Directions for this task:
Repeat only the lines below that run from the line with "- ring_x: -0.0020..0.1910" to the line with "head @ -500", ends included; skip every picture.

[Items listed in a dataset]
-- Opening Marker --
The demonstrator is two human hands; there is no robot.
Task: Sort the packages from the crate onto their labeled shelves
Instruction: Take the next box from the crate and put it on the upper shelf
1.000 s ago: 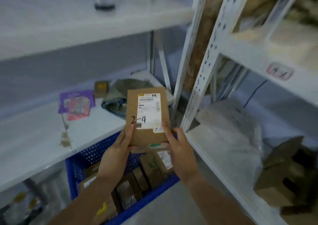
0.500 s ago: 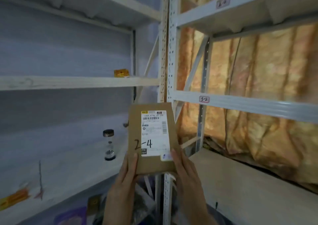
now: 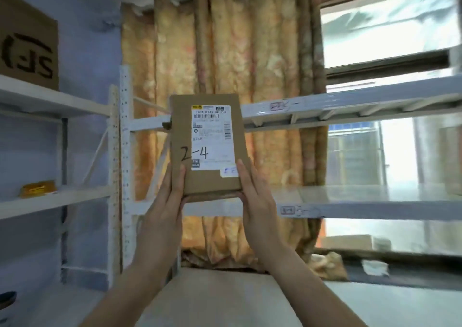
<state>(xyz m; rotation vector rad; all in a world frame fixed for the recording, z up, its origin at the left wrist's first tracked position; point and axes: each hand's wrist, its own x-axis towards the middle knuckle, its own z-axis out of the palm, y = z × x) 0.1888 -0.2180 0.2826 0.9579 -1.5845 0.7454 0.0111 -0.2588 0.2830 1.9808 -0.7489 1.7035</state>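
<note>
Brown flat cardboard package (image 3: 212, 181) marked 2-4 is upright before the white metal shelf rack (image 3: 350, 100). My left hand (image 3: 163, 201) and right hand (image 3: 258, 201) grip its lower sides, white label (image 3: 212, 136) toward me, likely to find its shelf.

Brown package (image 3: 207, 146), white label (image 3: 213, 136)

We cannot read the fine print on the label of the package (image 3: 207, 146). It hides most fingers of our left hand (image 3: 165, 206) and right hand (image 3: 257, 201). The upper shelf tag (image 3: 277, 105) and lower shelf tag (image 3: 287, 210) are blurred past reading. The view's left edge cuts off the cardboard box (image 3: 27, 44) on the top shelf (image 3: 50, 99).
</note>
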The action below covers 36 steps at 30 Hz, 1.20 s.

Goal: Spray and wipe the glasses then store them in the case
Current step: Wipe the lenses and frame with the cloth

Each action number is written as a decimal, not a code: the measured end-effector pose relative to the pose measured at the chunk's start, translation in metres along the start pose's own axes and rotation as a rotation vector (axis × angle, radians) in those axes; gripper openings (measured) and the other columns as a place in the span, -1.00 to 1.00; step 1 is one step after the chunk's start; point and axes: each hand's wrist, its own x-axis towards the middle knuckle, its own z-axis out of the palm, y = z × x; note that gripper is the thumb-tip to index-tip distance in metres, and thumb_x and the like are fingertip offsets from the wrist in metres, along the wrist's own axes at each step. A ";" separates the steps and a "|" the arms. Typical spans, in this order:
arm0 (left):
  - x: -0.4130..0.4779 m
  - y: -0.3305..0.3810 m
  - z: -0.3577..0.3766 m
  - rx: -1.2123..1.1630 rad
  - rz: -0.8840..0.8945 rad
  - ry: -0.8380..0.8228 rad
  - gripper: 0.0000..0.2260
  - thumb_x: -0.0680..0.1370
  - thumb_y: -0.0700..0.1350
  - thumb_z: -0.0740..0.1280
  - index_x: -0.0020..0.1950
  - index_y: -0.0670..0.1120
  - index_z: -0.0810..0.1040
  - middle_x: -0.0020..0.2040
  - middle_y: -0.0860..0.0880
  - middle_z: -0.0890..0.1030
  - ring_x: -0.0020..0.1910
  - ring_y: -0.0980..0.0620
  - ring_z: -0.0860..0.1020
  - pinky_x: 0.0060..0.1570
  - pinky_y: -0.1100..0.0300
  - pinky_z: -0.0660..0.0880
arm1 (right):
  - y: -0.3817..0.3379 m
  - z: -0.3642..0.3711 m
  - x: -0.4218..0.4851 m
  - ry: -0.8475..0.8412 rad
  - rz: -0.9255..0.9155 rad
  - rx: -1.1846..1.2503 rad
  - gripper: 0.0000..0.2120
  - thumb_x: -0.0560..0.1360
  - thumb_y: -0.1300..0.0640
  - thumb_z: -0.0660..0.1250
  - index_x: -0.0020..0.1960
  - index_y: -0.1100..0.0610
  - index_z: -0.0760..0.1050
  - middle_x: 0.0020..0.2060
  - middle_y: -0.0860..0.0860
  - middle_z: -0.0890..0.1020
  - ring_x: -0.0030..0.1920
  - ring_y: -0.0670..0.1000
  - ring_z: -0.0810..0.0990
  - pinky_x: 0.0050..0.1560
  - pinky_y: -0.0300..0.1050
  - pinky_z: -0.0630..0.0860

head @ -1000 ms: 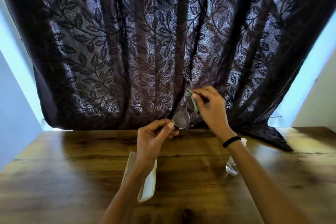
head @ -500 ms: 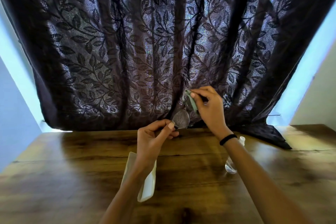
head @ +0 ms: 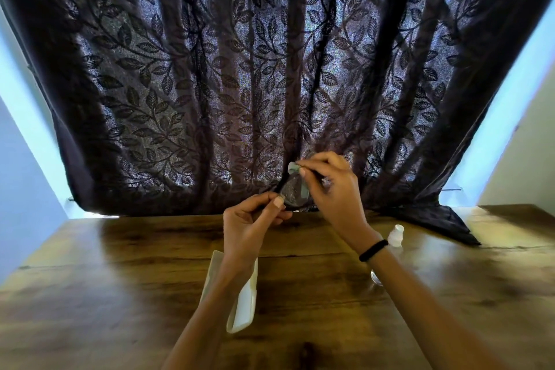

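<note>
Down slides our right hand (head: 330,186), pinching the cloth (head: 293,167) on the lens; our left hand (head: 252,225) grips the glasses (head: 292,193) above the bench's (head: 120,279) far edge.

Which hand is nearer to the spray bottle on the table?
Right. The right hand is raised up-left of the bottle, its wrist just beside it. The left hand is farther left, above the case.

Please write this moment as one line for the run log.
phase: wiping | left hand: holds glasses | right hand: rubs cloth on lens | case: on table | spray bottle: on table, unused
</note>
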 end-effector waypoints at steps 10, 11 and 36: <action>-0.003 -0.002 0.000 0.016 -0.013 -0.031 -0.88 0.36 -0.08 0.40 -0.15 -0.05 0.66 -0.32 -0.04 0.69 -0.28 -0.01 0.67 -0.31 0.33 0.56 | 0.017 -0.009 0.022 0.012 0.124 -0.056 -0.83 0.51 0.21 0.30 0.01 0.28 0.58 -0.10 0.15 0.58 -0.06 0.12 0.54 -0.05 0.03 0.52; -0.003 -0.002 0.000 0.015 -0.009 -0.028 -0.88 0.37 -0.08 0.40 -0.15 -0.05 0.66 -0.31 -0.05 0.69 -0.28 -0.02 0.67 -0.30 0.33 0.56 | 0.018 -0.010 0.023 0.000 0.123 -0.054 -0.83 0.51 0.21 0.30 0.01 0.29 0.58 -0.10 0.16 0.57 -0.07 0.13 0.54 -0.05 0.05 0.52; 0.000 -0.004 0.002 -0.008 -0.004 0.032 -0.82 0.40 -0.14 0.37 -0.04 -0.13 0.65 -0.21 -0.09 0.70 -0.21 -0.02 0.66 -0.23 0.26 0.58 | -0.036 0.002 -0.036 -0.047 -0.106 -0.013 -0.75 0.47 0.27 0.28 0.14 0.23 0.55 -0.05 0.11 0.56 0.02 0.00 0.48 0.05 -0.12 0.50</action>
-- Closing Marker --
Finished exercise:
  - ring_x: -0.0020..0.1910
  - ring_y: -0.0980..0.0620
  - ring_z: -0.0860..0.1020
  - pinky_x: 0.0060..0.1570
  - pinky_y: -0.1100..0.0300
  - pinky_z: -0.0660..0.0880
arm1 (right):
  - y: -0.3817..0.3379 m
  - z: -0.3642..0.3711 m
  - x: -0.4218..0.4851 m
  - ry: -0.8475..0.8412 rad
  - rz: -0.9255..0.9155 rad
  - rx: -1.1846..1.2503 rad
  - gripper: 0.0000..0.2120
  - thumb_x: -0.0560..0.1360
  - thumb_y: -0.1300..0.0640
  - thumb_z: -0.0660..0.1250
  - index_x: -0.0020..0.1960
  - index_y: -0.1100..0.0610
  - index_z: -0.0760..0.1050
  - middle_x: 0.0020..0.2060
  - middle_y: -0.0860..0.0860
  - middle_z: -0.0890..0.1020
  - ring_x: -0.0030..0.1920
  - ring_y: -0.0670..0.1000
  - ring_z: -0.0810..0.0990
  - pinky_x: 0.0050..0.1560
  - pinky_y: -0.0300..0.1050
  - pinky_z: -0.0630..0.0860

head @ -1000 ms: 
head @ -500 ms: 

The exercise ends with this answer.